In Syrien wurde erstmals seit dem Sturz Assads das Parlament gewählt. Mit Ergebnissen wird in den kommenden Tagen gerechnet. Wirkliche Macht hat das Parlament nicht - soll aber eine wichtige Aufgabe übernehmen.

Auf den Straßen in der syrischen Hauptstadt Damaskus sind die ersten Parlamentswahlen nach dem Sturz von Machthaber Assad Gesprächsthema. Sie hoffe auf gar nichts mehr, sagt eine Anwohnerin der Nachrichtenagentur Reuters. "Ich wünsche mir natürlich, dass es besser wird in Syrien, aber Hoffnung habe ich keine."

Es sei wichtig, dass Frauen im Parlament vertreten seien, sagt eine junge Frau dem syrischen Staatsfernsehen.

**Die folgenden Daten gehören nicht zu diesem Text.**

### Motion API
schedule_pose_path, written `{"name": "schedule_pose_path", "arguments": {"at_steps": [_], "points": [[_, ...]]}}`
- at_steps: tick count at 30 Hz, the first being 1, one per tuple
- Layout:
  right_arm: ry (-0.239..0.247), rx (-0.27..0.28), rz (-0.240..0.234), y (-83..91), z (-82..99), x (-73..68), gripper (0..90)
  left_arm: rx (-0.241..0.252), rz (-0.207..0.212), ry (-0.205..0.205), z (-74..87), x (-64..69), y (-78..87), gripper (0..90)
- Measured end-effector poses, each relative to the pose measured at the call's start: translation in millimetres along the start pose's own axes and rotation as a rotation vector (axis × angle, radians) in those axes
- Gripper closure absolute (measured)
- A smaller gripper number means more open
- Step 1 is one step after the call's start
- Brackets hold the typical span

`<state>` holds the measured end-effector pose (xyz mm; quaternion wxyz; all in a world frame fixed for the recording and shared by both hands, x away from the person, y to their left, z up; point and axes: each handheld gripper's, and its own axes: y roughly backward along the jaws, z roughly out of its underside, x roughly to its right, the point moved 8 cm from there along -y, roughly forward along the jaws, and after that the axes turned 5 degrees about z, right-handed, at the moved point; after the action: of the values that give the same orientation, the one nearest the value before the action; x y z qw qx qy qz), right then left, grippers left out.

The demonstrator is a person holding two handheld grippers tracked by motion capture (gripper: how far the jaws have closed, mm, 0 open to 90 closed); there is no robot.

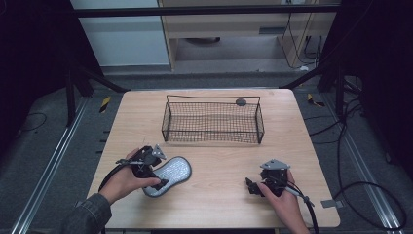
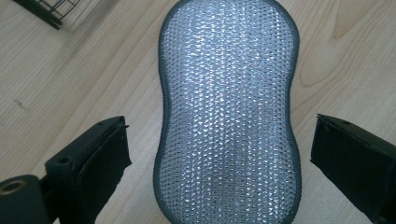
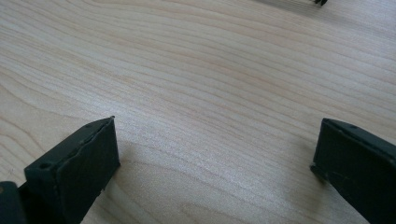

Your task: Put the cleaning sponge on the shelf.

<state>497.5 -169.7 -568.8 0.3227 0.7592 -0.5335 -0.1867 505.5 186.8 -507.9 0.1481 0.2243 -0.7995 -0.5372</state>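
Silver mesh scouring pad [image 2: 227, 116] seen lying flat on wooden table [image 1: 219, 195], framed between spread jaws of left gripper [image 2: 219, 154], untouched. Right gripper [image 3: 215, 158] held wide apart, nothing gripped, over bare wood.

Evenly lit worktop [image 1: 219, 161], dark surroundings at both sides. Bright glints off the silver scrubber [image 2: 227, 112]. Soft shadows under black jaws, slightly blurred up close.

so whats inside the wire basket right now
The wire basket looks empty: through its mesh only the wooden table shows. A small dark round thing sits at its far rim; whether inside or behind is unclear.
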Motion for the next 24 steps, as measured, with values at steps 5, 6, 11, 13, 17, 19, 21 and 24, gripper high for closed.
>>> {"name": "schedule_pose_path", "arguments": {"at_steps": [5,6,11,13,17,19,21,24], "points": [[0.000,0.000,0.000,0.0,0.0,0.0,0.4,-0.010,0.011,-0.005,-1.7,2.3,-4.6,3.6],[0.005,0.001,0.001,-0.2,0.0,0.4,0.4,-0.014,0.012,-0.005,-1.8,1.8,-6.0,3.6],[0.001,-0.001,-0.001,0.0,0.0,-0.1,0.4,-0.031,0.025,0.003,-2.2,0.5,-16.7,3.7],[0.006,0.000,-0.001,-0.1,0.0,0.3,0.4,-0.035,0.037,0.001,-3.2,0.9,-19.5,3.7],[0.009,0.000,-0.002,-0.1,0.0,0.4,0.4,-0.038,0.053,-0.002,-6.5,3.5,-23.4,3.7],[0.010,-0.001,-0.003,0.0,-0.1,0.3,0.4,-0.045,0.050,-0.010,-8.0,3.9,-25.4,3.6],[0.009,-0.002,-0.004,0.0,-0.1,0.0,0.4,-0.051,0.048,-0.005,-8.9,3.4,-27.4,3.7],[0.010,-0.003,-0.005,0.0,-0.1,-0.2,0.4,-0.060,0.054,-0.004,-8.7,3.8,-29.6,3.7]]}}
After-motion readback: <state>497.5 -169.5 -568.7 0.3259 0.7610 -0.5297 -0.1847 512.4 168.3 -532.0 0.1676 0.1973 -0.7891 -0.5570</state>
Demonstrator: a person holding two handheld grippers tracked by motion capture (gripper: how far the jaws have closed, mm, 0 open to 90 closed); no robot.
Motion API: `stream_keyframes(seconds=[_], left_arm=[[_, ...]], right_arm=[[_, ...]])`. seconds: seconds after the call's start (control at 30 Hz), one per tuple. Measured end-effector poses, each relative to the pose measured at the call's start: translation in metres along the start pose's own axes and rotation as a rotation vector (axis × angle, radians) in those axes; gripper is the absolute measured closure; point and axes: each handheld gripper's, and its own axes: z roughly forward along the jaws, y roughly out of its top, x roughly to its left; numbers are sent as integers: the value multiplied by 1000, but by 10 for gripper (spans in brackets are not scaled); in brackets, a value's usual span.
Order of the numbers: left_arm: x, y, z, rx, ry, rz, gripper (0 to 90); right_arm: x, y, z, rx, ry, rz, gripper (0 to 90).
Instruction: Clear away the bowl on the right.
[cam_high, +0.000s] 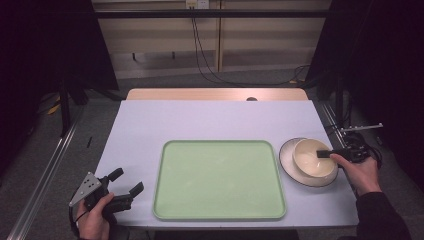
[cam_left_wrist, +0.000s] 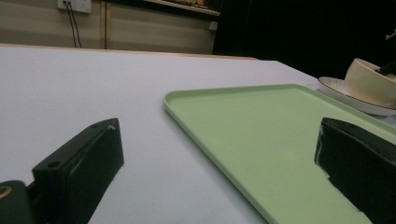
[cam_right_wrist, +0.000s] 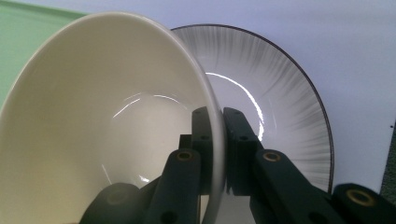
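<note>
The right tool (cam_high: 324, 154) is clamped on the rim of the bowl (cam_high: 311, 159): in the right gripper view one jaw sits inside the bowl (cam_right_wrist: 93, 116) and the other outside, with the thin cream wall pinched between them. The bowl leans in that grip, its near rim at the tool's tips and its hollow opening away to the tool's left. Under and behind the bowl lies the plate (cam_high: 288, 159), white with grey streaks and a dark edge; in the right gripper view the plate (cam_right_wrist: 280, 93) spreads out past the outer jaw, to the tool's right and ahead of it. The bowl rests on the plate. The right hand (cam_high: 361, 172) holds the tool from the near side.

The tray (cam_high: 220, 180), pale green, lies on the tabletop (cam_high: 210, 117) just beyond the bowl from the right tool, close to the plate's edge; I cannot tell whether they touch.

The left tool (cam_high: 126, 181) has its jaws wide apart with nothing between them, low at the tabletop's near corner, held by the left hand (cam_high: 95, 215). In the left gripper view the tray (cam_left_wrist: 261, 126) lies ahead of it and to its right, one corner between the jaws farther off, and the bowl (cam_left_wrist: 369, 81) stands on the plate (cam_left_wrist: 336, 88) far off to its right.
</note>
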Motion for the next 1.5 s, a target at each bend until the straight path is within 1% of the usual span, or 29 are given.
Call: stream_keyframes(seconds=[0.03, 0.27, 0.3, 0.47, 0.57, 0.73, 0.97, 1.17, 1.27, 1.43, 1.5], left_arm=[[0, 0, 0, 0, 0, 0, 13], [0, 0, 0, 1, 3, 2, 13], [0, 0, 0, 0, 2, 0, 13], [0, 0, 0, 1, 3, 0, 13], [0, 0, 0, 1, 3, 0, 13], [0, 0, 0, 1, 3, 1, 13], [0, 0, 0, 2, 4, -1, 13], [0, 0, 0, 1, 3, 1, 13], [0, 0, 0, 2, 4, -1, 13], [0, 0, 0, 2, 1, 1, 13], [0, 0, 0, 1, 2, -1, 13]], right_arm=[[0, 0, -1, -4, -3, 5, 840], [3, 1, -5, -22, 16, -4, 840], [4, 0, -7, -24, 23, 4, 840], [4, 0, -10, -39, 29, -4, 840], [5, -1, -13, -50, 45, -2, 840], [7, 0, -15, -62, 51, -8, 839], [12, 2, -17, -69, 74, -17, 839], [18, 4, -19, -78, 84, -33, 839], [21, 5, -20, -86, 100, -34, 839], [26, 7, -20, -93, 106, -48, 839], [28, 8, -20, -93, 117, -50, 839]])
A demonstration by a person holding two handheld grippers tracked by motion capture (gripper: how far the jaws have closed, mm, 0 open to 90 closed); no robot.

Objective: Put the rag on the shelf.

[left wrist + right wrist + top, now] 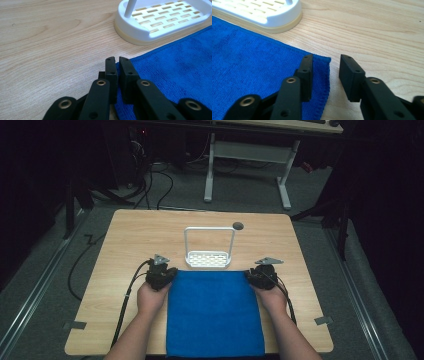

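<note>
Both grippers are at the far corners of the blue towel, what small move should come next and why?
Probably finish closing the right gripper: its jaws straddle the blue towel corner with a gap, while the left gripper already pinches its corner. Then both could lift together.

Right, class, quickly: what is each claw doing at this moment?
Left claw: shut on the blue towel's far left corner.
Right claw: open, jaws astride the towel's far right corner, not yet pinching it.
</note>
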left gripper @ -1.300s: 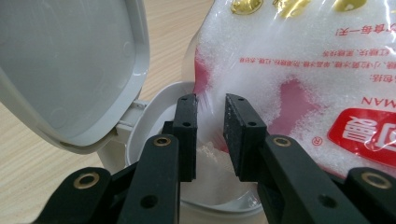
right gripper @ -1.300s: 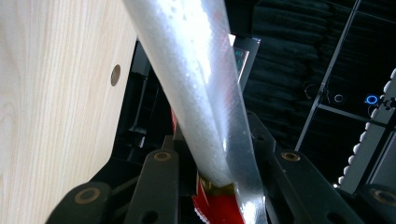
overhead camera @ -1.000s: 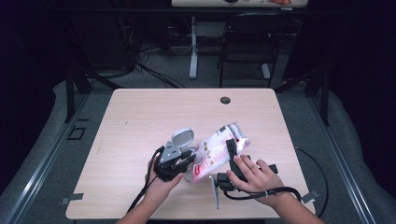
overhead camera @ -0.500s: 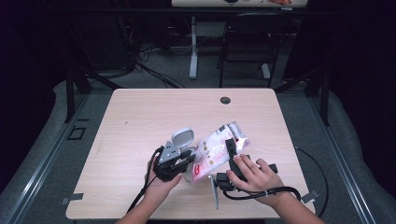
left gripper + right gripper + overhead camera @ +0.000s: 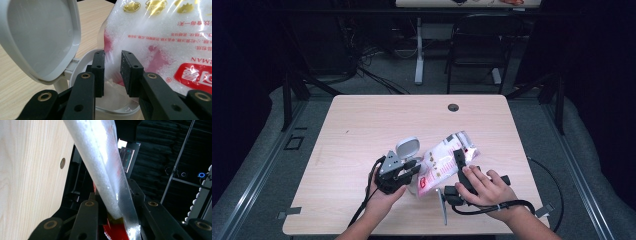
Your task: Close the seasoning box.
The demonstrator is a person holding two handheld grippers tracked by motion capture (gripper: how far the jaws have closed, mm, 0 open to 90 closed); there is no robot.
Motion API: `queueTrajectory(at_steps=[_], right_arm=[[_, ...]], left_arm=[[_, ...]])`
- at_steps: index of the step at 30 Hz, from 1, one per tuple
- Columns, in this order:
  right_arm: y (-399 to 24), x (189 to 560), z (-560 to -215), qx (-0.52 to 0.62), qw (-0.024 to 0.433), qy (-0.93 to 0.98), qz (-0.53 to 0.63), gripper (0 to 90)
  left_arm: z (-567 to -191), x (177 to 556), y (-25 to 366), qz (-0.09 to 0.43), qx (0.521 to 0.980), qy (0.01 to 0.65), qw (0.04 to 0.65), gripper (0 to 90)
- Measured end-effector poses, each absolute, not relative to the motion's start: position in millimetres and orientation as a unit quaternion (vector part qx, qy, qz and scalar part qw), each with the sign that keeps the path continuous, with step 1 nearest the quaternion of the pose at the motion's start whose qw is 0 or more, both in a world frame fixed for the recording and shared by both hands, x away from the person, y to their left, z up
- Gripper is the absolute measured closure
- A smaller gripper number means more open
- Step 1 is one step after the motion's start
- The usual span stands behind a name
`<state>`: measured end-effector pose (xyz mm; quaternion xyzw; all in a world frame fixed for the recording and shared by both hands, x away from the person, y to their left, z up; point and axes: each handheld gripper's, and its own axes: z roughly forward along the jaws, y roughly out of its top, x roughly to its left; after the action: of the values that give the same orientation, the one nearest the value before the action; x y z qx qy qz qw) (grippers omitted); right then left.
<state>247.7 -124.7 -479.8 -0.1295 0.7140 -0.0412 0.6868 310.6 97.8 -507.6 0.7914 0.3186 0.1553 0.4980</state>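
A clear bag of white granules with a red label (image 5: 444, 162) hangs tilted over the table, and my right gripper (image 5: 457, 154) is shut on its upper edge. In the right gripper view the bag (image 5: 100, 157) runs up between the jaws, which have just been closing further on it. A white container with its flip lid (image 5: 407, 147) open stands beside the bag. My left gripper (image 5: 112, 62) hovers over the container's rim (image 5: 82, 60), its pads a little apart. The bag's lower corner (image 5: 162, 37) hangs just behind and between them.
The light wooden table (image 5: 362, 125) has a round cable hole (image 5: 453, 107) near its far edge. Cables trail from both grippers off the near edge. A black chair (image 5: 477, 45) and a desk leg stand on the floor beyond the table.
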Motion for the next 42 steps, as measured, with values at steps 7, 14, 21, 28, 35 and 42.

Und ein Passant erklärt: "Ich wünsche mir, dass die Abgeordneten ihre persönlichen Interessen beiseitelegen, jegliche Vetternwirtschaft aufgeben und zum Wohle dieses Landes arbeiten."

Eine Wahl mit einem Haken

Aber ist das in Syrien möglich? Die sogenannte Wahl hatte einen entscheidenden Haken: Die breite syrische Bevölkerung durfte gar nicht abstimmen. Nur 6.000 ausgesuchte Wahlmänner und -frauen bestimmten, wer ins Parlament einziehen darf. Der syrische Übergangspräsident Ahmed al-Scharaa räumte bei einem Besuch im Wahllokal selbst ein, dass das System nicht perfekt sei - aber ein erster Schritt.

"Syrien war innerhalb weniger Monate in der Lage, in einen Wahlprozess einzutreten", sagt er. "Obwohl dieser, wie jeder weiß, nicht vollständig ist. Aber die Wahl ist unter den aktuellen Umständen angemessen und entspricht auch der Übergangsphase."

Ernannte Wahlleute

Die Wahlleute waren im Vorfeld ernannt worden - religiöse Würdenträgen waren ebenso darunter wie ein bestimmter Anteil Frauen. Das Ziel offenbar: eine gewisse repräsentative Verteilung diverser syrischer Gruppen im Parlament.

Der islamistische Übergangspräsident al-Sharaa hat persönlich großen Einfluss auf den Ausgang der Wahlen. 70 Parlamentarier darf der Übergangspräsident selbst ernennen - nur zwei Drittel der 210 Abgeordneten werden durch die Wahlgremien bestimmt.

Parlament ohne Macht

Zudem hat das Parlament wenig Befugnisse: Entscheidungen des Präsidenten kann es nur mit einer Zwei-Drittel-Mehrheit stoppen. "Dies wird, um es klar zu sagen, die Macht des Parlaments erheblich zugunsten der Exekutive reduzieren", sagt Yahiya Haj Naassan, syrischer Journalist aus der Türkei. "Denn das Parlament ist nicht für die Rechenschaftspflicht der Minister zuständig und kann sie nicht befragen, vielleicht kann es Ratschläge geben."

Der syrische Verfassungsrechtler Nassef Naeem sagt, das neue Parlament habe vor allem repräsentative Aufgaben. Es werde zwar mit dem neuen Parlament etwas mehr Debatten geben, aber die Entscheidung bleibe beim Präsidenten. "Der Präsident kann mit und ohne Parlament alles entscheiden." 

Nicht nur deswegen erntete al-Scharaa für diese sogenannte Wahl Kritik: Vor allem die Minderheiten des Landes fühlen sich übergangen, so wird beispielsweise in den Kurdengebieten und in Suwaida bei den Drusen nicht gewählt. Der Übergangspräsident argumentiert, dass Syrien nach mehr als einem Jahrzehnt Krieg noch nicht bereit für freie Wahlen sei.

"Es herrscht Wehmut in den Herzen"

Auch, wenn viele gerne gewählt hätten, sagt der syrische Exiljournalist Ahmed Al Massalmeh. "Es herrscht Wehmut in den Herzen der Syrer, weil sie an diesen Wahlen nicht teilnehmen können", sagt er. Doch der Staat sei nicht in der Lage gewesen, innerhalb von zehn Monaten alle Syrer zu registrieren und neue Ausweise auszustellen. "Viele besitzen keine Ausweispapiere und auch die Infrastruktur macht eine allgemeine Wahl momentan unmöglich."

Und so bleibt den Syrerinnen und Syrern nur, auf den weiteren Prozess der Staatsbildung zu hoffen - denn eine wichtige Aufgabe soll das neue Parlament bekommen: Es wird die neue syrische Verfassung vorbereiten - damit irgendwann später mal vielleicht wirklich freie Wahlen in Syrien möglich sind.